Jeff McNeil
bio
The Spiral, the Coconut, and the Cyclops
“One day we’ll sit here and four days will pass
while we eat our lunch.”
“No it won’t.”
“Things are speeding up.”
“No they’re not.”
“It’s a fact. We’re all creeping toward the
center of the Milky Way.”
“So?”
“So?! So here’s what so – we’re living inside
an ever tightening spiral! But I guess that doesn’t bother you,
Mr. Big-Shot-Retired-Man-With-Blazer-And-Hat.”
“Look, don’t you like it here? The sand, the
solitude, the luscious tropical foliage?”
Danny looked over at the palms and orchids and
tall grasses that ran up the side of the hill on the left-hand
side of the cove.
“Yeah, it’s all right I guess,” He watched the waves, the clouds, the
sand, and then noticed a man sitting at water’s edge.
“How long has that guy been sitting there?”
“Don’t know,” Harrison said.
“That guy in the striped shirt sitting by
the boat.”
“I said I don’t know.
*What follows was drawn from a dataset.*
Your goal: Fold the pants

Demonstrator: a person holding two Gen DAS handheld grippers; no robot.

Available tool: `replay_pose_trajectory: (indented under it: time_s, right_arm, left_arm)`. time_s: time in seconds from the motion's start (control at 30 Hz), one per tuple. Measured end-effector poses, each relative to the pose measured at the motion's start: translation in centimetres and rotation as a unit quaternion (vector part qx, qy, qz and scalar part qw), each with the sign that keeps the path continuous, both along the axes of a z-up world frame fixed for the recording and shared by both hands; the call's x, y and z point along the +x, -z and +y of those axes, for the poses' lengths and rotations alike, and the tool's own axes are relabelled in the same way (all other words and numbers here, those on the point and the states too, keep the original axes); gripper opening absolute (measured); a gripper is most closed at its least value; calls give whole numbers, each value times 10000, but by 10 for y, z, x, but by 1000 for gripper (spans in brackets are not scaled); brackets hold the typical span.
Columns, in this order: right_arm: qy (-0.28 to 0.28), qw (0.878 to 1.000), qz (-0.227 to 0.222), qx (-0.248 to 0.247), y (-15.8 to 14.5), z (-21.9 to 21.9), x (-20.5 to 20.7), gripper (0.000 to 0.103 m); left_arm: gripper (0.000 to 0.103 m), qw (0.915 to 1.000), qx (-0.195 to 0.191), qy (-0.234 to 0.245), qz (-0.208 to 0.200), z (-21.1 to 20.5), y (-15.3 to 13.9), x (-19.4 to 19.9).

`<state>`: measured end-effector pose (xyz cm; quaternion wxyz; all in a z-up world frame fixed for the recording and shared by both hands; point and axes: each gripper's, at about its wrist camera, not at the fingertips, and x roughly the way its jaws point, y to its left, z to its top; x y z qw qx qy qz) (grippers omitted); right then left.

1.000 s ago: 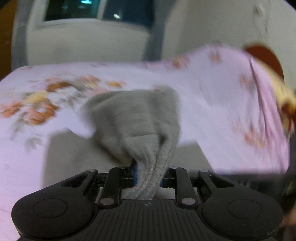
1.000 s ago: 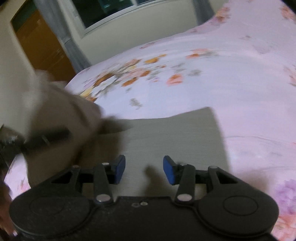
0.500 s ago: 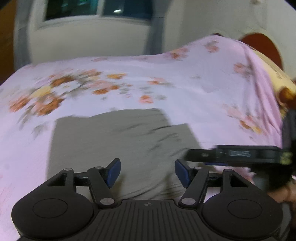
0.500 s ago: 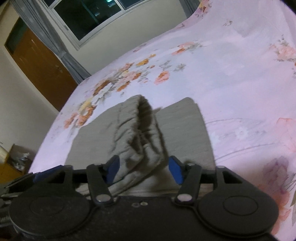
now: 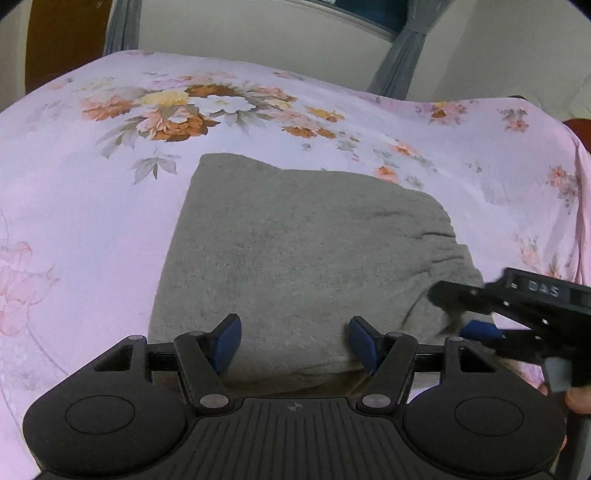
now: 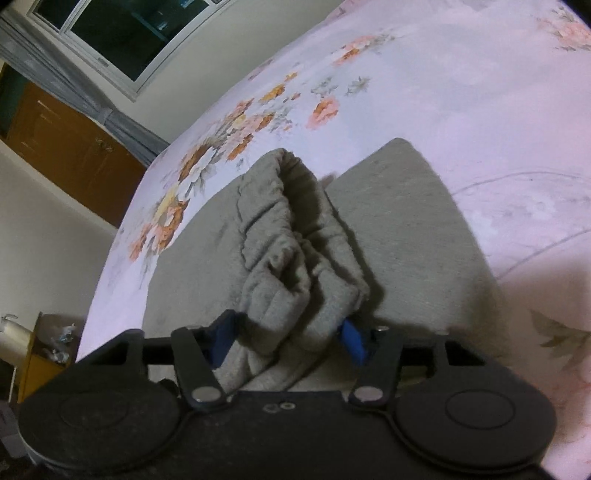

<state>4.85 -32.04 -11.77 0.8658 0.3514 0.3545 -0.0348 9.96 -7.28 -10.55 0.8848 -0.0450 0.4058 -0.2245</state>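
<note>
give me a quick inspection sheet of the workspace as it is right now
surface: bed under a pink floral sheet
job's things: grey pants folded flat, with a bunched part raised on top
clutter: nothing seen on the bed
grippers: left gripper open above the pants, nothing between its jaws; right gripper jaws just closing around the bunched part, grip not certain
cables: nothing seen
surroundings: window, grey curtain, wooden door, small stand
</note>
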Motion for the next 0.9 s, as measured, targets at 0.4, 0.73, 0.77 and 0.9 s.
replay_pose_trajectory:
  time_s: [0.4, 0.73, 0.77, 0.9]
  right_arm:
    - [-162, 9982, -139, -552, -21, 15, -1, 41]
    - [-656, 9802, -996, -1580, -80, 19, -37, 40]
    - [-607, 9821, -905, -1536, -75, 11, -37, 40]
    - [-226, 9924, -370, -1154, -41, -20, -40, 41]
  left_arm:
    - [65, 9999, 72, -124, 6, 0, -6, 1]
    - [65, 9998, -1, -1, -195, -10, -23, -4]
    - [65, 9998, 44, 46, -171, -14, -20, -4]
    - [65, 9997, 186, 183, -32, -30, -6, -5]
He was there when we
sat down.”
“I didn’t notice him.”
Harrison leaned his head back and closed his
eyes and said, “I think
your father would like it here.”
“Dad likes the cold.”
“He likes solitude.”
“No, he likes the cold. Solitude isn’t that
hard to find. If it’s
solitude he was after, why did we never go anywhere for vacation
but
Greenland and Alaska and Norway? There are plenty of places
at the
equator that are lonely. The cold has some sort of spiritual
element
for him I can’t quite figure out.”
“It does not. You make him sound crazy or
something. It’s just less
expensive to go somewhere secluded and cold than it is to go
somewhere
secluded and warm. Trust me I know. These tickets weren’t cheap.
I
could have gotten us to Winnipeg for half the price.”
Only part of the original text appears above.